A cost optimal methodology for instrumentation network design for Data Reconciliation estimators was first proposed by Bagajewicz (1997). This model minimizes cost subject to precision and accuracy related constraints (residual precision, error detectability and resilience). Bagajewicz (2000) reviews all methodologies available at the time to solve the problem, and new added constraints (reliability). The solution procedure chosen for this problem was the one of tree search with certain bounding strategies. Later, Bagajewicz and Cabrera (2002) developed an MILP procedure and Chmielewski et al (2002) proposed the use of LMI to turn the problem into a mixed integer convex formulation. While the latter was never tested in large problems, and the former revealed some computational difficulties associated to scaling. In view of the highly combinatorial nature of the problem and the failed attempts, many researchers resorted to other methodologies that do not guarantee optimality, genetic algorithms being the method of choice (Sen et al., 1998; Carnero et al., 2001, 2005; Gerkens C., G. Heyen, 2004). The original tree searching method proved to be moderately efficient to solve small to medium size problems (10 units and 15 streams approximately), but is incapable of solving larger problems like for example a refinery crude topping unit. In turn, genetic algorithms have not been tested in such large systems so their efficiency is unknown.

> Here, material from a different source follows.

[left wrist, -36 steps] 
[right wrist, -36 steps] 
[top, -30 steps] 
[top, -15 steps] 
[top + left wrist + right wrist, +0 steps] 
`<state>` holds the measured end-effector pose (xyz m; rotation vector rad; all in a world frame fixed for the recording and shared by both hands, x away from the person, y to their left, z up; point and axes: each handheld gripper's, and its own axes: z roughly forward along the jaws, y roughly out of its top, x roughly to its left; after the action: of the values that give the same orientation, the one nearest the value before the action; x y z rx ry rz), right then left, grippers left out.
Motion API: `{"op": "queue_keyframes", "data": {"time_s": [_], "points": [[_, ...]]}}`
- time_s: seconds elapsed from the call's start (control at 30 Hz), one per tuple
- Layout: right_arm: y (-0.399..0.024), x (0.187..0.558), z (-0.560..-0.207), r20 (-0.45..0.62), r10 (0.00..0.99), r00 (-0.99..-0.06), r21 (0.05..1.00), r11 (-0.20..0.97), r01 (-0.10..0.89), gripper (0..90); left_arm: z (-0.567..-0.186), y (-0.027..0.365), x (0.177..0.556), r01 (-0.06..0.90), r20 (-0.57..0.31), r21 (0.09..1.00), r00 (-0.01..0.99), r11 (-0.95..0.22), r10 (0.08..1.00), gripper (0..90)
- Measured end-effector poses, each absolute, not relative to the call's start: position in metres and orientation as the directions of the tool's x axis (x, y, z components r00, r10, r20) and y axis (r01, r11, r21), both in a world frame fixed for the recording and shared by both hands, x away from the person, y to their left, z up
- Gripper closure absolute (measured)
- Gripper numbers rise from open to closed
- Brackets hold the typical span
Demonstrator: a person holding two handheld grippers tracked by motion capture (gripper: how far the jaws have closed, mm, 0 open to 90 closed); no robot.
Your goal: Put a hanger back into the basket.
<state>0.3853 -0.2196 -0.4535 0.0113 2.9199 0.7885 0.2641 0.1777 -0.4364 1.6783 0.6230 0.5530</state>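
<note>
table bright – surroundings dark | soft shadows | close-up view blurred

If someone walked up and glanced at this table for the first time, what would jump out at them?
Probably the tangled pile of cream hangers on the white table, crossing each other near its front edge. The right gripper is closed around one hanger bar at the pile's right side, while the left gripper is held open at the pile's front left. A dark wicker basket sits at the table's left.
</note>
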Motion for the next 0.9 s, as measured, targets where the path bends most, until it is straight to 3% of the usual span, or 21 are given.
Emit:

In this paper, we present a new tree searching methodology based on cutsets. A cutest is a set of streams that divides the flowsheet in exactly two individually connected flowsheets. Cutsets are very useful because instruments placed in their streams provide software redundancy, that is, the ability to improve estimators through data reconciliation. For this method, we use all the cutsets of the flowsheet as elementary building blocks, thus being able to capture all possible solutions. We use a tree enumeration procedure, in which each node is a collection of cutsets and for which the same bounding procedure as in the original method proposed by Bagajewicz (1997) can be used. We will show that this method show remarkable improvement for medium size problems (from hours to minutes in certain cases), but is still incapable of solving refinery size problems. For these problems we will show a new decomposition procedure, which is rigorous and capable of obtaining the optimum for refinery size problems in reasonable time. We will show properties of this decomposition procedure and illustrate its efficiency.